The Danish National Health Service recruited 50 infants meeting the criteria for colic. After they were reviewed and monitored, they were randomly assigned to two groups: dimethicone daily for two weeks or spinal manipulation for two weeks by a local chiropractor. The 25 infants under chiropractic care received motion palpation to locate “articulations” mostly found in the upper and mid-thoracic area. The infants in the chiropractic group received an average of 3.8 adjustments.

During the two-week treatments, the parents kept a colic diary and nurses visited the families to administer a weekly “infantile colic behavior profile.”

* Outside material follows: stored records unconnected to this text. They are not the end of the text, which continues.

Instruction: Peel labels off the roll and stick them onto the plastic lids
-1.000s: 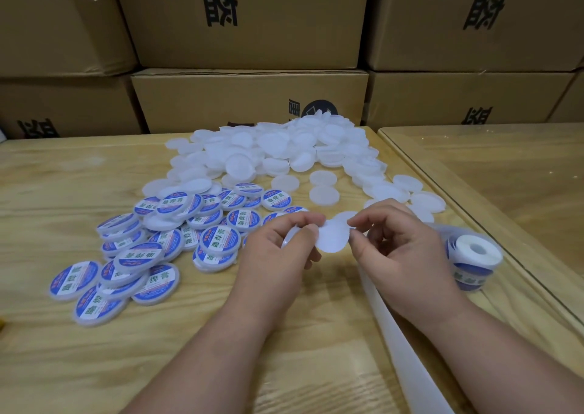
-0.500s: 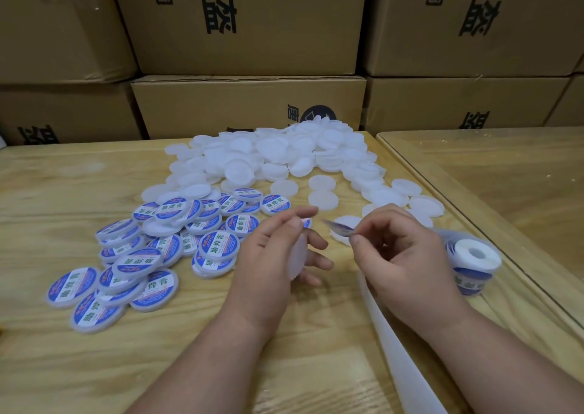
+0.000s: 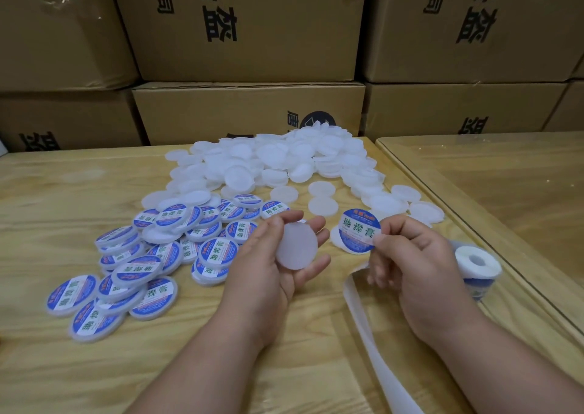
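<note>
I pinch a round blue and white label (image 3: pixel 358 234) in my right hand (image 3: pixel 417 274), right of the middle. My left hand (image 3: pixel 268 265) holds a bare white lid (image 3: pixel 296 246) beside it. The label roll (image 3: pixel 477 271) sits far right. Labelled lids (image 3: pixel 126 265) lie at left, plain lids (image 3: pixel 278 160) above them.

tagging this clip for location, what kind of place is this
Likely a small packing workshop or stockroom: stacked cardboard cartons behind a wooden table, a heap of blank lids, a pile of labelled lids and a label roll.
</note>
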### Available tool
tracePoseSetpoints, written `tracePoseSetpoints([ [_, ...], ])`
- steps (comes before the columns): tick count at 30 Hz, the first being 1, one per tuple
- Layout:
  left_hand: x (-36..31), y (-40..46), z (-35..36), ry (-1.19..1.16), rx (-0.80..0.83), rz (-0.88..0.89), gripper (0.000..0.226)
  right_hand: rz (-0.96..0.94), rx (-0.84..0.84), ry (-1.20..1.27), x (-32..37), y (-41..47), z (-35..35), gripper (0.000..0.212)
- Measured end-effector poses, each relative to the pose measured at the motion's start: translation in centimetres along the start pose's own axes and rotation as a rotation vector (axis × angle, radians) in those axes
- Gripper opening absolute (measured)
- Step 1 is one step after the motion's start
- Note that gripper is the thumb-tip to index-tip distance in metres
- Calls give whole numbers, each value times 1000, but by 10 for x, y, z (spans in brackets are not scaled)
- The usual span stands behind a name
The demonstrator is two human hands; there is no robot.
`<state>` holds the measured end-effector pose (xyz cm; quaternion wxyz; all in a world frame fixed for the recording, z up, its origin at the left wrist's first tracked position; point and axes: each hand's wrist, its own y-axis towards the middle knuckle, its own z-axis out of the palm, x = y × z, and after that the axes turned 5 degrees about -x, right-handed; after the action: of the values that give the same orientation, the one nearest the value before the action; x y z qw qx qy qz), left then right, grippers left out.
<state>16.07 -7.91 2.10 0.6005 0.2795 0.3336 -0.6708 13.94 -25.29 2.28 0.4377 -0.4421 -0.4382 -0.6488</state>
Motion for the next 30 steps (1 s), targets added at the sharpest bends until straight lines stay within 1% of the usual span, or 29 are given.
tracePoseSetpoints([
  [3, -1, 1, -1, -14, 33, -48, 30, 57, 97, 37, -1, -1, 1, 16],
  [6, -1, 1, -4, -19, 73, -39, 32, 118, 148, 118, 0, -1, 2, 3],
  [8, 1, 2, -5, -25, 82, -36, 34, 178, 170, 169, 0, 0, 0, 7],
  [10, 1, 3, -5, -45, 88, -48, 35, 213, 196, 170, -1, 1, -2, 6],
  [15, 1, 1, -4, -27, 116, -44, 33, 241, 268, 43, -5, 2, -1, 8],
  [18, 2, 0, -4, -19, 142, -38, 33, 225, 249, -32, -5, 3, 1, 11],
  [22, 2, 0, -4, 22, 188, -53, 36, 251, 265, -88, -3, 1, 3, 11],
  [25, 3, 1, -5, 67, 219, -39, 45, 246, 270, -129, -2, 0, 5, 10],
  [30, 7, 2, -6, 133, 230, -11, 42, 232, 261, -187, -4, 0, 4, 11],
])
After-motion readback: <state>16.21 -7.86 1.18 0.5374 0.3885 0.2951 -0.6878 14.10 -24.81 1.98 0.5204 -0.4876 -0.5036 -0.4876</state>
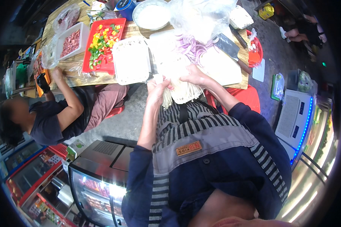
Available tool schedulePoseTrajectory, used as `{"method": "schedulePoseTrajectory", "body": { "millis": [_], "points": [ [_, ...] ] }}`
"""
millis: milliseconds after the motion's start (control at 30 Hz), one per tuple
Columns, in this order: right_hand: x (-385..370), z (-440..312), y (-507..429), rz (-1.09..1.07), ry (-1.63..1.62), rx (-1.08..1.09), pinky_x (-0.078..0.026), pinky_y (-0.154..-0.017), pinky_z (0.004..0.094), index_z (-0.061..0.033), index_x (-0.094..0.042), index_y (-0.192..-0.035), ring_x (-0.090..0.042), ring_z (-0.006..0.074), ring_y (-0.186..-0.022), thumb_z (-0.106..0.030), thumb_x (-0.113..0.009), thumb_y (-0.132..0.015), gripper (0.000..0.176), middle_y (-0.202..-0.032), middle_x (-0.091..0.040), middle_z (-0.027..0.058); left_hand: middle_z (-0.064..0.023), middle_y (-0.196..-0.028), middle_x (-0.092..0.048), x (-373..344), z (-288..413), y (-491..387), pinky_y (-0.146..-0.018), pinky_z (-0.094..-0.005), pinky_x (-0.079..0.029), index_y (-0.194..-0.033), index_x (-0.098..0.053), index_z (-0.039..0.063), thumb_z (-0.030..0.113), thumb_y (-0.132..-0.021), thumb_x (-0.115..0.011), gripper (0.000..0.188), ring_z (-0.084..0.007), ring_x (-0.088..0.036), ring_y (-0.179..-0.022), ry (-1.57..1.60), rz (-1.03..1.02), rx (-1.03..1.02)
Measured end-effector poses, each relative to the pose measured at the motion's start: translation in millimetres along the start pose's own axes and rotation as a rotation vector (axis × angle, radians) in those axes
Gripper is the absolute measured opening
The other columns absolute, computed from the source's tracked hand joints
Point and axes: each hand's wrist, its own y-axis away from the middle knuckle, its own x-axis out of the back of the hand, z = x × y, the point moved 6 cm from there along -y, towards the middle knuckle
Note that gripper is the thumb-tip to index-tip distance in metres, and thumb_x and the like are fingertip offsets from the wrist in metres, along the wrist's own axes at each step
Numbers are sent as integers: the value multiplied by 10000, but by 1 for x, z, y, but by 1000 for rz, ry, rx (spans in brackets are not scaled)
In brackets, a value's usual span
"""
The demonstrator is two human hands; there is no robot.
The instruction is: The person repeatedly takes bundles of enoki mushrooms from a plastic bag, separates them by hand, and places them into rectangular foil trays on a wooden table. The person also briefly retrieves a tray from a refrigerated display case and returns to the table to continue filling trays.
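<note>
A small bunch of enoki mushrooms [167, 98] is pinched in my left hand [157, 90], its thin stems hanging downward. My right hand [195, 75] grips a larger clump of enoki mushrooms [187, 92] at the front edge of the table. Bright glare washes out the upper part of that clump. Just left of my hands stands a white plastic tray [131, 61]; its contents are hard to make out. Sliced purple onion [191, 48] lies beyond my hands on a white cutting board [220, 69]. A cleaver [228, 46] rests across the board's right side.
A red tray [86, 61] holds diced peppers, beside a white tub [81, 37] of cut meat. A co-worker [62, 110] sits at left, one hand black-gloved. A white bowl [152, 14] and clear plastic bag [201, 17] are behind. A red stool [244, 96] stands right.
</note>
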Motion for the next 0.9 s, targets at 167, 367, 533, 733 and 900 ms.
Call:
{"method": "schedulePoseTrajectory", "body": {
  "millis": [167,367,533,733,900],
  "points": [
    [-7,-8,-5,-62,212,-185,-470,-624,288,83,-590,-859,-584,166,-696,-206,-697,-664,365,-720,-595,107,-96,-763,-600,2,-2,-6,-553,-266,-496,-1090,-466,-102,-45,-768,-597,353,-138,-564,-557,-175,36,-74],
    [6,-35,8,174,776,183,-468,-585,390,59,-543,-791,-594,325,-616,-178,-669,-709,281,-665,-573,202,-64,-780,-608,1,-8,9,-566,-236,-475,-1063,-522,-73,-18,-753,-628,332,-108,-575,-604,-432,75,-136],
    [4,-31,16,255,978,284,-441,-562,444,40,-518,-744,-560,397,-606,-131,-592,-759,187,-633,-546,230,-28,-786,-605,-20,-1,24,-597,-214,-463,-1079,-566,-39,23,-724,-652,371,-64,-554,-640,-790,23,-318],
    [6,-30,10,320,1020,289,-439,-550,444,12,-535,-685,-565,375,-597,-140,-548,-779,179,-593,-542,207,-61,-807,-609,-31,-10,32,-601,-227,-470,-1134,-541,-38,58,-716,-650,443,-90,-567,-653,-685,-46,-39],
    [0,-37,10,290,988,341,-445,-533,431,-12,-562,-668,-570,351,-575,-121,-533,-767,150,-597,-553,189,-150,-928,-599,-48,18,36,-756,-308,-466,-1131,-545,-18,61,-680,-652,470,-200,-580,-818,-1076,-74,-554]
  ]
}}
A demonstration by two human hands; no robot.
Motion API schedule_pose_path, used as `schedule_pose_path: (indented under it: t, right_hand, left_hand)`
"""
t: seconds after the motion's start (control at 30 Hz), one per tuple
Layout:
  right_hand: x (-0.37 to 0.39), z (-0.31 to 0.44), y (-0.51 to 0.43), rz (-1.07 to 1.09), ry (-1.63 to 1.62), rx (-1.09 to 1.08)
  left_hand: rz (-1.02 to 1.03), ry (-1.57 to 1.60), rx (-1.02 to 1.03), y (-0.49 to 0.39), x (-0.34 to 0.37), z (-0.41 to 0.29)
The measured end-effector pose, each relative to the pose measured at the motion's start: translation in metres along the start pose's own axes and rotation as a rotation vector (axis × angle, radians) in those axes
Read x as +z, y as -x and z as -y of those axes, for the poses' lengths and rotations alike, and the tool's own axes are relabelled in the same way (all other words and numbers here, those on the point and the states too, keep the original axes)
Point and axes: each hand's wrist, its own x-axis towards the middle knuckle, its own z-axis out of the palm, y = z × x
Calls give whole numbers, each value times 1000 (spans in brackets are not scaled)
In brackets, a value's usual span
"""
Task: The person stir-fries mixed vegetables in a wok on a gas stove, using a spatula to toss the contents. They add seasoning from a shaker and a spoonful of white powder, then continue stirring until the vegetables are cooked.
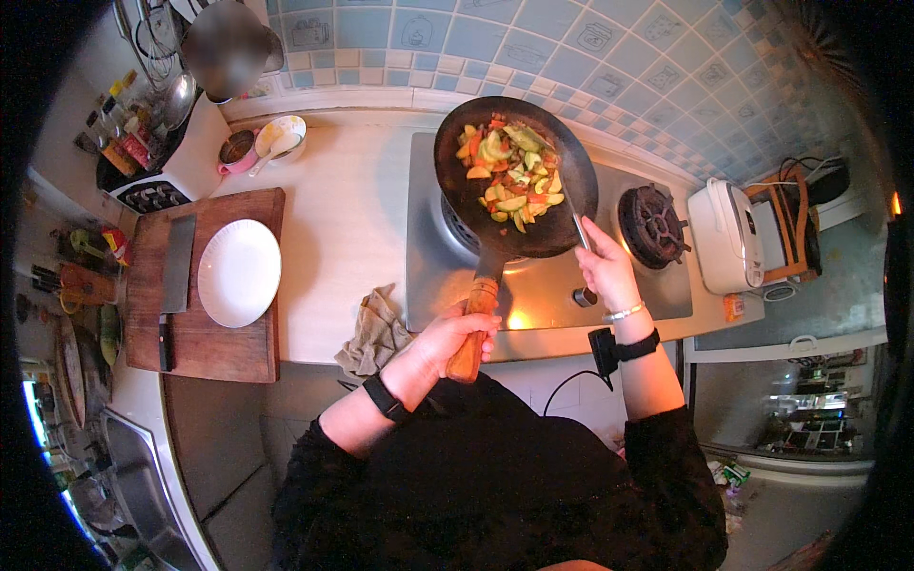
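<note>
My left hand [451, 338] grips the wooden handle [471, 335] of a dark wok [457, 214]. The wok sits tilted over the left burner of a steel gas stove [428, 285]. Sliced vegetables [515, 171], green, yellow and orange-red, lie in a heap inside it. In my right hand [605, 264] is the metal handle of a spatula [580, 227], whose shaft runs up over the wok's right side. The spatula's blade is hidden among the food.
Leftward, a wooden cutting board [214, 357] bears a white plate [240, 273] and a cleaver [178, 264]. A crumpled cloth [375, 332] lies at the counter's front edge. To the right are a bare burner [653, 225] and a white rice cooker [725, 235]. Bowls [285, 128] stand at the back.
</note>
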Motion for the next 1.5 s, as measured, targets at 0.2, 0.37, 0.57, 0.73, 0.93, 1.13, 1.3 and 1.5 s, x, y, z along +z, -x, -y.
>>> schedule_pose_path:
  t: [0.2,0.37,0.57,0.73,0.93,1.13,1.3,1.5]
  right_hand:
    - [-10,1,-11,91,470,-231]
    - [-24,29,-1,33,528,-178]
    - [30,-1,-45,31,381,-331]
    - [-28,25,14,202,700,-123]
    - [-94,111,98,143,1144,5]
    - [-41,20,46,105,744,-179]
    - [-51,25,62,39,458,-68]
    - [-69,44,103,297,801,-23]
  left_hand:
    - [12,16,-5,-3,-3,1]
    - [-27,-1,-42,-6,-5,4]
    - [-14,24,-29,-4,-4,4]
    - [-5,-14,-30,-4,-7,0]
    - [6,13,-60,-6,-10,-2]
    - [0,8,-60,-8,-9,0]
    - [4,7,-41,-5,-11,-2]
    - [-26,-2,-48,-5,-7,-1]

The dimethicone group would have fared much worse than these results suggest if not for the dropout rate of the medicated group. All 25 infants in the manipulation group completed the 13 days of treatment, but there were nine dropouts in the dimethicone group: five dropped out before the first week’s diary could be completed, and thus there was no data on the hours of crying for those five subjects. But the study did register the subjective evaluation of four of the five in the dimethicone group that quit in the first week: two described their child’s condition as “worsened” and two others described it as “much worsened.” Had these four infants completed the study, they would have significantly affected the limited positive effect of dimethicone. To quote the authors:

“By excluding data from the dropouts, we are excluding more severe cases from the dimethicone group, and this has the effect of making that group appear better than it actually was.” The authors make another comment that speaks directly to the issue:

“Spinal manipulation is normally used in the treatment of musculoskeletal disorders, and the results of this trial leave open two possible interpretations. Either spinal manipulation is effective in the treatment of the visceral disorder infantile colic or infantile colic is, in fact, a musculoskeletal disorder, and not, as normally assumed, visceral. This study does not address this issue.”

 

hand touching tablet screenReference

1. Wiberg JMM, Nordsteen J, Nilsson N. The short-term effect of spinal manipulation in the treatment of infantile colic: A randomized controlled clinical trial with a blinded observer. J Manipulative Physiol Ther 1999;22:517-22.